WHAT IS BEING ASKED:
For this listing, the lines between the one holding "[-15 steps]" and the one holding "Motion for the", inclusive, must be set down exactly.

[[ STORED DATA open ]]

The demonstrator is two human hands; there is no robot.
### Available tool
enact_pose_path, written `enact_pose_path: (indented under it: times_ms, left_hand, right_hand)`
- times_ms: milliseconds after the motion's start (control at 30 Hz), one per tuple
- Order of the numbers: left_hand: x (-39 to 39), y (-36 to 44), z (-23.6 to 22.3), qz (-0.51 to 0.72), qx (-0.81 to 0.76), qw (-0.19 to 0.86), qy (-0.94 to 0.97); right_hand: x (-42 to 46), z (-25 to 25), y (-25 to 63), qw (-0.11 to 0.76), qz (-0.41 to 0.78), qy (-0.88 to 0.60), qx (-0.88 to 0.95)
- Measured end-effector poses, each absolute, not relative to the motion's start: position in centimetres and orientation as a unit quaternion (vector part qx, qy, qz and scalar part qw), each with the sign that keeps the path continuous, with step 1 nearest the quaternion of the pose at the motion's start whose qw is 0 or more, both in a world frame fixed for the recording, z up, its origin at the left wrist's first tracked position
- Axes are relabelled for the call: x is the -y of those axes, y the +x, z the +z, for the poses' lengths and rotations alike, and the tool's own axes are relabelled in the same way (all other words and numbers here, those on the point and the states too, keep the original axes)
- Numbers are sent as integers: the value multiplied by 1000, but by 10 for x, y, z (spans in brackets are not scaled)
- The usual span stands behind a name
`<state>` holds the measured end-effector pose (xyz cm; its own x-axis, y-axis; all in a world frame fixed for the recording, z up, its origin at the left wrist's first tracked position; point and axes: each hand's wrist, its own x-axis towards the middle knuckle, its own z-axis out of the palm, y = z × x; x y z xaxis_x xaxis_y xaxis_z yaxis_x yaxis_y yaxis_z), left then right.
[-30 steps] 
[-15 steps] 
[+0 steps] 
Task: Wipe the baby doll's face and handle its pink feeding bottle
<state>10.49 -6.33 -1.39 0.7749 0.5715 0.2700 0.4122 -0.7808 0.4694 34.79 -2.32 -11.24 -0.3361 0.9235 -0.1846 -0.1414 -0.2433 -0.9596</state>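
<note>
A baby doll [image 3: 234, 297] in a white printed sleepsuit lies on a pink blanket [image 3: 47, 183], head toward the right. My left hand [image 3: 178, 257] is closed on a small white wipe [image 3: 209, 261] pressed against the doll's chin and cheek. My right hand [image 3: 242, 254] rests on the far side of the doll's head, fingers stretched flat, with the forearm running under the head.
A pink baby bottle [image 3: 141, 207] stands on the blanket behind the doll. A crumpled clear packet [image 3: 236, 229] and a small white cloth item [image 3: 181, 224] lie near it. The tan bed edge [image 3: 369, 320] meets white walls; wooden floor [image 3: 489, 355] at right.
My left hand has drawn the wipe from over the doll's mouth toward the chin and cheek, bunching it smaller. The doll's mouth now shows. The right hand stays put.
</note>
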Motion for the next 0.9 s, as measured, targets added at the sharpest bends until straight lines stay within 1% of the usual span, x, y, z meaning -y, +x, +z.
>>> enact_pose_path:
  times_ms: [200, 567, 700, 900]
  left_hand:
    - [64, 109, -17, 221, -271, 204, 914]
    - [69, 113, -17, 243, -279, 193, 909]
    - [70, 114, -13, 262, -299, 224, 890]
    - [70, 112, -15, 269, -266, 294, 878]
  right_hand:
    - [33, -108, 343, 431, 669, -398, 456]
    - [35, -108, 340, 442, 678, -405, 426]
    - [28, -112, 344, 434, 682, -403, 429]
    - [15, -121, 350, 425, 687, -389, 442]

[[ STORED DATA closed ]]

SOLUTION FOR THIS TASK:
[-15 steps] 
[+0 steps] 
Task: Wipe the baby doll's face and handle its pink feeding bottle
<state>10.49 -6.33 -1.39 0.7749 0.5715 0.2700 0.4122 -0.7808 0.4694 34.79 -2.32 -11.24 -0.3361 0.9235 -0.1846 -0.1414 -0.2433 -0.9596</state>
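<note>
A baby doll [image 3: 234, 297] in a white printed sleepsuit lies on a pink blanket [image 3: 47, 183], head toward the right. My left hand [image 3: 178, 257] is closed on a small white wipe [image 3: 209, 261] pressed against the doll's chin and cheek. My right hand [image 3: 242, 254] rests on the far side of the doll's head, fingers stretched flat, with the forearm running under the head.
A pink baby bottle [image 3: 141, 207] stands on the blanket behind the doll. A crumpled clear packet [image 3: 236, 229] and a small white cloth item [image 3: 181, 224] lie near it. The tan bed edge [image 3: 369, 320] meets white walls; wooden floor [image 3: 489, 355] at right.
My left hand has drawn the wipe from over the doll's mouth toward the chin and cheek, bunching it smaller. The doll's mouth now shows. The right hand stays put.
</note>
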Motion for the next 0.9 s, as measured, targets added at the sharpest bends until straight lines stay within 1% of the usual span, x, y, z meaning -y, +x, +z.

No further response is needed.